Mayor of Baia Mare
- In office 8 May 2011 – 29 November 2023
- Preceded by: Cristian Anghel

Member of the Chamber of Deputies
- In office 2008–2011
- Constituency: Maramureș

Personal details
- Born: July 7, 1978 (age 47) Baia Mare, Romania
- Party: PSD (2005–2010; 2011–2013) PNL (2010–2011) UNPR (2013–2016) Coalition for Baia Mare (2016–present)
- Occupation: Politician

= Cătălin Cherecheș =

Romanian politician

Cătălin Cherecheș (born July 7, 1978) is a Romanian politician, who was the mayor of Baia Mare from May 8, 2011 and November 29, 2023. Cherecheș was charged with corruption in 2016, and arrested in Germany in November 2023. He began serving his prison sentence in Aiud Prison in Romania in March 2024.

== Biography ==
Between 2005 and 2007, Cherecheș was the vice president and spokesperson of the Maramureș County organization of the Social Democratic Party.

Cherecheș was elected in 2008 to the Chamber of Deputies on the Social Democratic Party. He resigned the party in February 2010, becoming an independent member of Parliament and in May 2010 joined the National Liberal Party.

In May 2011, following the criminal conviction of mayor Cristian Anghel, a by-election was held in Baia Mare. Cherecheș was named candidate of the Social Liberal Union. He won the elections from the first round, getting 18,298 votes (51,66%). Following his election, he resigned from the Parliament.
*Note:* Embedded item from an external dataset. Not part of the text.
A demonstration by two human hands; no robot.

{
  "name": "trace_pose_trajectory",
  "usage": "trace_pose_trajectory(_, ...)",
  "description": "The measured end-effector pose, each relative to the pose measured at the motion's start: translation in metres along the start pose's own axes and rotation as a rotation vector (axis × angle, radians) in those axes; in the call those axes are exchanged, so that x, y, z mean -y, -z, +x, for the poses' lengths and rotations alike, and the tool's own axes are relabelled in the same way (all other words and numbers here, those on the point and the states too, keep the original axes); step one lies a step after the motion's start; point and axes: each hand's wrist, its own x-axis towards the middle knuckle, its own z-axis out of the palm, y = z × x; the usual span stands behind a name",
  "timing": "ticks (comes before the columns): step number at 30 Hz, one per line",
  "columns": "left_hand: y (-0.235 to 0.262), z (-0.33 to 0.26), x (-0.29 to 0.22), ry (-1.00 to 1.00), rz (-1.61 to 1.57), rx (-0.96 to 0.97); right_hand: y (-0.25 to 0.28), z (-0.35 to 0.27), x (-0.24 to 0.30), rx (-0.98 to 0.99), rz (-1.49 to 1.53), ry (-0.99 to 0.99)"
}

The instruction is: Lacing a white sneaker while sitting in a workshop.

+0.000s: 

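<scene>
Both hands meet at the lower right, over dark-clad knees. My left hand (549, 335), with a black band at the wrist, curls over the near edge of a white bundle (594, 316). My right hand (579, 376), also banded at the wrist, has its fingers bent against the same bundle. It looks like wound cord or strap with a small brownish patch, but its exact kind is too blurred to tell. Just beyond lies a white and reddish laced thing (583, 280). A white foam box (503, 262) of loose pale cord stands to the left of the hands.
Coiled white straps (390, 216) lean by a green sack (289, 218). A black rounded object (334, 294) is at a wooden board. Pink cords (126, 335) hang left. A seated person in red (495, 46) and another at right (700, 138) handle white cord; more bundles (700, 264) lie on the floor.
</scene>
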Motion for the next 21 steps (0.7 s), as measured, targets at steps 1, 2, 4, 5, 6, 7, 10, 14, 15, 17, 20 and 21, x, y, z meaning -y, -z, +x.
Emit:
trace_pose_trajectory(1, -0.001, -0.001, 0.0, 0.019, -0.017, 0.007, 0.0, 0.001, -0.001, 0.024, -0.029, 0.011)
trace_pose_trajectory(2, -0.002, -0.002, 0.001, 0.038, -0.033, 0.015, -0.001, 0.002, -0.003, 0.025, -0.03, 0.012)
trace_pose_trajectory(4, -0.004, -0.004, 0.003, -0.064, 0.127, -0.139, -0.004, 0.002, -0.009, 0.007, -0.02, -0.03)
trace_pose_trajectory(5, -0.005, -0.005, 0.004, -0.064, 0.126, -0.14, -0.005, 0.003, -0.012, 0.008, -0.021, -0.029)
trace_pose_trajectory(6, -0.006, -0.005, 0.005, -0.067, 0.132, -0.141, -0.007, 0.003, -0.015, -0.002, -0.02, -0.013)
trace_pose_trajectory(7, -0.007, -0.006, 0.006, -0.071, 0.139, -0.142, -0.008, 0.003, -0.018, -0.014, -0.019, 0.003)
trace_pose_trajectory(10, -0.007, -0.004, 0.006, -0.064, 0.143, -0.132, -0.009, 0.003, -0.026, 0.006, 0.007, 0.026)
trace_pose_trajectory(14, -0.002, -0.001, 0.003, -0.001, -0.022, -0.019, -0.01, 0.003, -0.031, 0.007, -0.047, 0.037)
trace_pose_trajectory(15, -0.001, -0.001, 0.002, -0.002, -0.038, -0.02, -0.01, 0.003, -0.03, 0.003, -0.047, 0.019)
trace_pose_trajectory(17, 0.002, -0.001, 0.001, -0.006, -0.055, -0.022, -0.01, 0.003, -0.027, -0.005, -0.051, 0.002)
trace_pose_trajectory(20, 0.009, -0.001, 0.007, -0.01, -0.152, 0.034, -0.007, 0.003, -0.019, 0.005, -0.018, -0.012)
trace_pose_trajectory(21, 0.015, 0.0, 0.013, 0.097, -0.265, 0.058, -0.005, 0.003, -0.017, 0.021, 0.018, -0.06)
In 2011, the local administration built a 1.8 m tall wall between the road Strada Horea and an area of social housing that houses 1,000 Roma people into one-room apartments, some without water or electricity. According to Cherecheș, this wall was designed to "prevent traffic accidents", while some civic organizations said it amounted to a "Roma wall" and "institutionalized racism". Later in 2011, the national anti-discrimination council fined Cherecheș for building the wall and ordered it to be pulled down.

During the 2012 Romanian local elections, again as the candidate of the Social Liberal Union, he was re-elected mayor of Baia Mare, receiving 44,239 votes (86.03%), far ahead of Democratic Liberal candidate Ștefan Pop, who received only 2,785 votes.

In September 2013, Cherecheș joined the National Union for the Progress of Romania.

On May 20, 2016, Cherecheș was charged with corruption.

Nevertheless, on June 5, 2016 Cherecheș ran as a candidate of the local Coalition for Baia Mare and was re-elected mayor while detained with 70.28% of the votes counted, according to the partial election results, a first in Romanian politics.

Shortly before being sentenced, Cherecheș fled to Germany in November 2023, but was caught just four days later. Cherecheș awaited extradition until March 2024, when he began serving his prison sentence in Aiud Prison, back in Romania. As of September 2024, he remains incarcerated at Aiud Prison, and is eligible for parole in August 2026.